ABOUT THIS TASK:
Look through the data for the string "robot". Copy every line where it is found.

Records contained in a dataset
= Beginning of Section =

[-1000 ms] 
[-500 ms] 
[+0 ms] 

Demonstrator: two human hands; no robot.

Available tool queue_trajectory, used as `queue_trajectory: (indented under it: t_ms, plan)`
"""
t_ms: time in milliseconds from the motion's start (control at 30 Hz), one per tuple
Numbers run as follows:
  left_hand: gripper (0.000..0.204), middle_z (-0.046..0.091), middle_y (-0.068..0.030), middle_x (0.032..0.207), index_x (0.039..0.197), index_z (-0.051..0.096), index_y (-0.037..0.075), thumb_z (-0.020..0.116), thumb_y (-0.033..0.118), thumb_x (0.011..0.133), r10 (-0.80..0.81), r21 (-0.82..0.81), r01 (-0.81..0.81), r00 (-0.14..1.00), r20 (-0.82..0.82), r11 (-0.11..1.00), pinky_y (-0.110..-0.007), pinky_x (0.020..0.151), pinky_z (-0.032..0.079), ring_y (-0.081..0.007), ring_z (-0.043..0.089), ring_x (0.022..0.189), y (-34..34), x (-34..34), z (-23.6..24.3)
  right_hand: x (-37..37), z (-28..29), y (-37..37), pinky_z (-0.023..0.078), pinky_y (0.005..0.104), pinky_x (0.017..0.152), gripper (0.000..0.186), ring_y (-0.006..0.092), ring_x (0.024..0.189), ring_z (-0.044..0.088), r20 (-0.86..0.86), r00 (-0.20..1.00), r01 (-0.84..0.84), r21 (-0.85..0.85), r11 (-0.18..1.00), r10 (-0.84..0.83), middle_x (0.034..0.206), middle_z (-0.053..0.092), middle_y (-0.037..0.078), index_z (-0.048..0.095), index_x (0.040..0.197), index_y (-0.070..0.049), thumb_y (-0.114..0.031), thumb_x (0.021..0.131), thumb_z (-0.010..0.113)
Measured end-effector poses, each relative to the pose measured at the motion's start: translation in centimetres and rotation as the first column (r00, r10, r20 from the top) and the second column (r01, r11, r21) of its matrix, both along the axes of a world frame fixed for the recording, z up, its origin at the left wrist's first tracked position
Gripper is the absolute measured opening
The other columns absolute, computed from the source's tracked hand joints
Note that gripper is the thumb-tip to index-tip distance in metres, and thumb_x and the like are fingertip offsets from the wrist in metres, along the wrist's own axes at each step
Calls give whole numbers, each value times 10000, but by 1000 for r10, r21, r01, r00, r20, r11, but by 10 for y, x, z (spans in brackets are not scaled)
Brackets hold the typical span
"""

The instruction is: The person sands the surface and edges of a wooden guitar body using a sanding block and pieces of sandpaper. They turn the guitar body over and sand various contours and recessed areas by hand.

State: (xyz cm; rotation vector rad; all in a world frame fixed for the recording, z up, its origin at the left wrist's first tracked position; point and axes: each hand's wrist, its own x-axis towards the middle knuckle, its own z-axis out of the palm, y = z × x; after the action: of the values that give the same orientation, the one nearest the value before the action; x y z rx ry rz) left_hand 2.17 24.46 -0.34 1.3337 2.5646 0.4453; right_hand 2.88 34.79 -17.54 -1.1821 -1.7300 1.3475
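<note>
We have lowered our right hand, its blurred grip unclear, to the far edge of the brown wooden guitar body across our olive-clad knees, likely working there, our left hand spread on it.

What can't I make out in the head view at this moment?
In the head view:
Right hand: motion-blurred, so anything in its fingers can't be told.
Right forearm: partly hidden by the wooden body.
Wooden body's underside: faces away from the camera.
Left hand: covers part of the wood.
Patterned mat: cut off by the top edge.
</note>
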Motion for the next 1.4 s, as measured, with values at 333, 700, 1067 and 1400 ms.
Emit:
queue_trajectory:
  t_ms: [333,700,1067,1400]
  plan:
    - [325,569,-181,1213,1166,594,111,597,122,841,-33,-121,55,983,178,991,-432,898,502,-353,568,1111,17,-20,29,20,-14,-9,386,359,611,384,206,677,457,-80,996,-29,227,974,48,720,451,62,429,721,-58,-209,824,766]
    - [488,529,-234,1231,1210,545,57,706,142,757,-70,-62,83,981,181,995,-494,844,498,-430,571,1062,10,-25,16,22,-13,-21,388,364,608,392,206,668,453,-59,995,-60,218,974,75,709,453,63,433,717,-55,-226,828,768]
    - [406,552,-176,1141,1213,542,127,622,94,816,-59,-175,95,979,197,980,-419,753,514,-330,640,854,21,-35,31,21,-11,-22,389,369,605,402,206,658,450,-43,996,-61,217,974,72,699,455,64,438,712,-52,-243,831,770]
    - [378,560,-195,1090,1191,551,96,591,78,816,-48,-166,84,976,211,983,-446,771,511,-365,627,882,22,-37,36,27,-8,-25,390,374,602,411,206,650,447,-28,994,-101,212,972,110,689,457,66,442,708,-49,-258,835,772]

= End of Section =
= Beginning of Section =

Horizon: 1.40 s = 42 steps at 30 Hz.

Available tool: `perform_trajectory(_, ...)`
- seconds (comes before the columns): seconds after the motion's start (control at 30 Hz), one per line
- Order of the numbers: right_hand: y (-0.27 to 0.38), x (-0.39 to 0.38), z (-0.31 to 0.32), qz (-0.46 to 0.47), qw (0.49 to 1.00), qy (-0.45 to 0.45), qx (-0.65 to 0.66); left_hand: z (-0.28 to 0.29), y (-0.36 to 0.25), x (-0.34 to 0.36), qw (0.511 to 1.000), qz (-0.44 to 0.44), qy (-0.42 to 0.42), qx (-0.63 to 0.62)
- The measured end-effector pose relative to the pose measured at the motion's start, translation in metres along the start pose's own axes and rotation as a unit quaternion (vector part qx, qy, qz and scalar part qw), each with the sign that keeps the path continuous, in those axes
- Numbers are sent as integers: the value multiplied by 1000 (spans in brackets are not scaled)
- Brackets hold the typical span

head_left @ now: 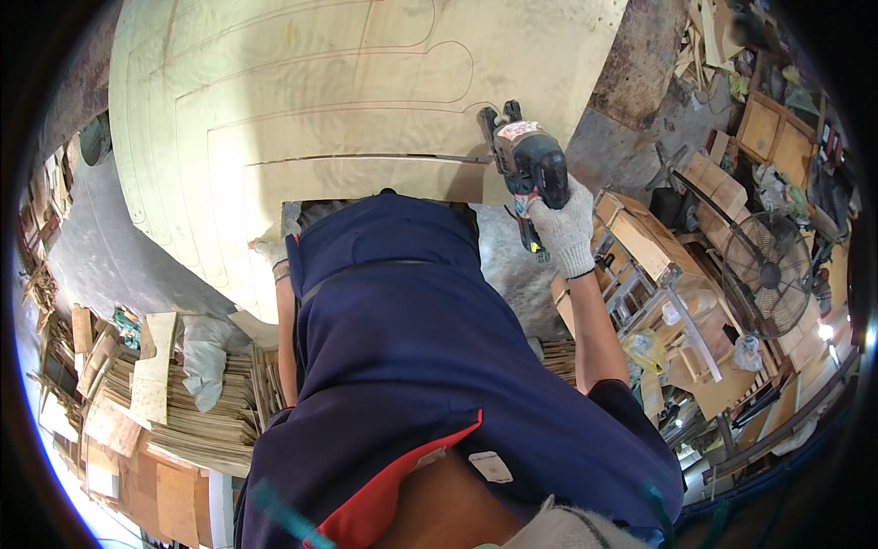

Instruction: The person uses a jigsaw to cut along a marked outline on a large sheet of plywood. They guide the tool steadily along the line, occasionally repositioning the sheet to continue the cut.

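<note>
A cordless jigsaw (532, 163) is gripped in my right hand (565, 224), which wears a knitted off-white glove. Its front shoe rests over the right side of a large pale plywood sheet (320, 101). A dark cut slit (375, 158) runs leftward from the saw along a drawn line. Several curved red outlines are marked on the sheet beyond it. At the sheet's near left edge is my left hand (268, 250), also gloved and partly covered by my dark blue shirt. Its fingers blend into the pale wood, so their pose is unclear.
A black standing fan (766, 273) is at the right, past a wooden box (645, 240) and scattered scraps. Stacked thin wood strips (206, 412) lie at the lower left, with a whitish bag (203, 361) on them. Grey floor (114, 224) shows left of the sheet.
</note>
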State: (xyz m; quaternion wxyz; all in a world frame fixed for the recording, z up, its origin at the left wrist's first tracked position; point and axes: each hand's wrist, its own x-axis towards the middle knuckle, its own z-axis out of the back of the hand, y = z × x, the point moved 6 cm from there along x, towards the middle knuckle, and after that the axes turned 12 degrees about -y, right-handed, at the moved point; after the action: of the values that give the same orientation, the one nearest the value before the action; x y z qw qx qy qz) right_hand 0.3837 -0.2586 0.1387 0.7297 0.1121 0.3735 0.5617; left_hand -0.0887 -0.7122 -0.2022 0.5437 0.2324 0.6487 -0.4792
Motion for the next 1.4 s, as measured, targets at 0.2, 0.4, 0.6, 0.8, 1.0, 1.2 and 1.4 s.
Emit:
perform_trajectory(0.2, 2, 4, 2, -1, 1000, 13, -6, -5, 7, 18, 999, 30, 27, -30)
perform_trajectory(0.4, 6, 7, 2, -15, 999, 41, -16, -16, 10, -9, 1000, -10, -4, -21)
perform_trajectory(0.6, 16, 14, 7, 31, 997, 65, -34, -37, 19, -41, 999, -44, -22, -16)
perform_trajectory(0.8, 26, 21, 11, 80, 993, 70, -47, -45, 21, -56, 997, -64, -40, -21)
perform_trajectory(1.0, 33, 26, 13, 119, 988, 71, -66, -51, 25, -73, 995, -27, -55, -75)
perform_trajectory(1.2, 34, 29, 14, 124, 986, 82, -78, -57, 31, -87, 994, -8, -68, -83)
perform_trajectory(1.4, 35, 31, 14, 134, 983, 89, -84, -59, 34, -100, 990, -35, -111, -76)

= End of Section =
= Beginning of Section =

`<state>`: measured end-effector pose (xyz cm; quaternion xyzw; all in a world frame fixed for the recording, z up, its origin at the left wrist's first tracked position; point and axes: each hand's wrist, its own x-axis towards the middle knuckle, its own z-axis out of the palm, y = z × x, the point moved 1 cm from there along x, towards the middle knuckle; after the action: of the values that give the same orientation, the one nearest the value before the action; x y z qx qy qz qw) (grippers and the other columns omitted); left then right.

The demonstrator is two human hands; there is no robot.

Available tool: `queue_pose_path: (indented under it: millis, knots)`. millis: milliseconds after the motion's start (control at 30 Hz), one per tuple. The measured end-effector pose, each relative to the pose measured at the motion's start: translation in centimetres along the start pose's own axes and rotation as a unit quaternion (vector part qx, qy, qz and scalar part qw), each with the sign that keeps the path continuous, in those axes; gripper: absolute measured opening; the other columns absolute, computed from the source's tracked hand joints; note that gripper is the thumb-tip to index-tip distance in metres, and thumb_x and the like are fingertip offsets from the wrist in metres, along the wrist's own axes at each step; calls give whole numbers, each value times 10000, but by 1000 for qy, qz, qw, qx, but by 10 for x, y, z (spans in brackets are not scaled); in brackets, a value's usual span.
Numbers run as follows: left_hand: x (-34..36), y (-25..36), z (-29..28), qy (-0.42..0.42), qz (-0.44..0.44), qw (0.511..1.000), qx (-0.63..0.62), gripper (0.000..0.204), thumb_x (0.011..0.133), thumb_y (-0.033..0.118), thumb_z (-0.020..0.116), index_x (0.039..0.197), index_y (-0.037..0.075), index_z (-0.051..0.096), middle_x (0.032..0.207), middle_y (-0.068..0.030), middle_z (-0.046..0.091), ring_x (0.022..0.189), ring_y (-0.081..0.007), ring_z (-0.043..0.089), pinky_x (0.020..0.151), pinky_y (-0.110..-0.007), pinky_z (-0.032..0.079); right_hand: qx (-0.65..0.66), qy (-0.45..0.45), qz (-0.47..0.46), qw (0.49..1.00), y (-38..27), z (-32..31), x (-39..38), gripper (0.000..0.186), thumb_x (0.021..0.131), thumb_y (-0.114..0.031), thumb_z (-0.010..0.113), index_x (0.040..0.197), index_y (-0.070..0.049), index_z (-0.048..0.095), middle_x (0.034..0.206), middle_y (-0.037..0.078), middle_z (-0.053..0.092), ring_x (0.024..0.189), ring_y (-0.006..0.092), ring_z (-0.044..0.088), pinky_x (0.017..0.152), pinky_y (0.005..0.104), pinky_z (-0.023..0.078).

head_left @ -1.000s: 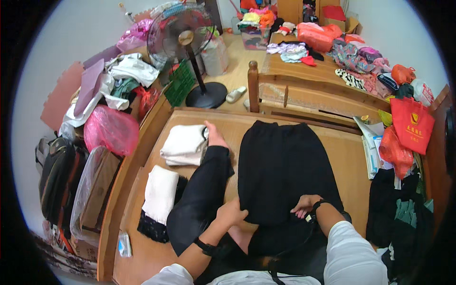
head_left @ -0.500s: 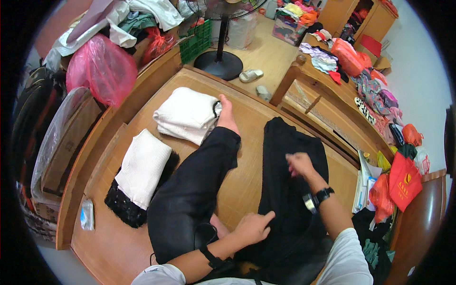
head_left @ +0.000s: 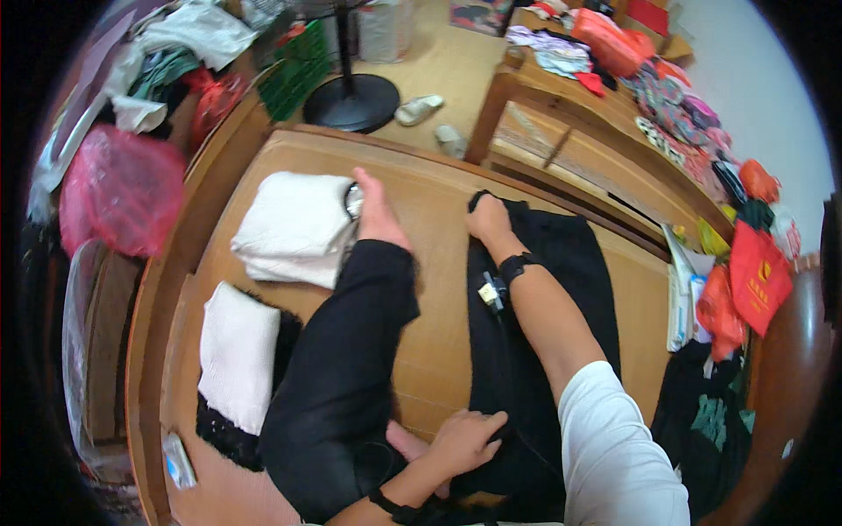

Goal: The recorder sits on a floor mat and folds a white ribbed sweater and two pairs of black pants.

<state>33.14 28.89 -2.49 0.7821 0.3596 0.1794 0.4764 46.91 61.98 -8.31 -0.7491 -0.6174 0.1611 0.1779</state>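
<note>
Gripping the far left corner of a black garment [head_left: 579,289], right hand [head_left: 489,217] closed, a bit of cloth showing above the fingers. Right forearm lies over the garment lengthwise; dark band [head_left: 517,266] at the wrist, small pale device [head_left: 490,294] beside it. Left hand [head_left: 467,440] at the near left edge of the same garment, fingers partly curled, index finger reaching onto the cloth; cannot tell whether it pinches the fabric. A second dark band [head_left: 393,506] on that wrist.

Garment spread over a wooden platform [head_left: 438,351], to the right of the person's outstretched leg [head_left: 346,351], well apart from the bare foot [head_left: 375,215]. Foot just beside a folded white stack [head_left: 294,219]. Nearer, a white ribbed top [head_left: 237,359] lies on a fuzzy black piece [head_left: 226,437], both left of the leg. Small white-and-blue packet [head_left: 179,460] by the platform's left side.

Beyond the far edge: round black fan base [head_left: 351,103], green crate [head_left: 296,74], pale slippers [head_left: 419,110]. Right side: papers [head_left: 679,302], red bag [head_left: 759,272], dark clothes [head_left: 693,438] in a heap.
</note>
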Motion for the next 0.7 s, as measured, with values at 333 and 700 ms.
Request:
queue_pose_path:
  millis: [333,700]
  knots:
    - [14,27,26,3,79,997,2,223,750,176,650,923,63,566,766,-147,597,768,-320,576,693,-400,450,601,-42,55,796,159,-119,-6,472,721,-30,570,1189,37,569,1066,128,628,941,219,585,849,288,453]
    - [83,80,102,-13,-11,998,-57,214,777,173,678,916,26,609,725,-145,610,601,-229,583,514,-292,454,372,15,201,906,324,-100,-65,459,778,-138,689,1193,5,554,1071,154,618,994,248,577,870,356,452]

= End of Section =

SOLUTION TO THE EXERCISE:
Demonstrator: two human hands; no robot.
The demonstrator is two human hands; there is no robot.

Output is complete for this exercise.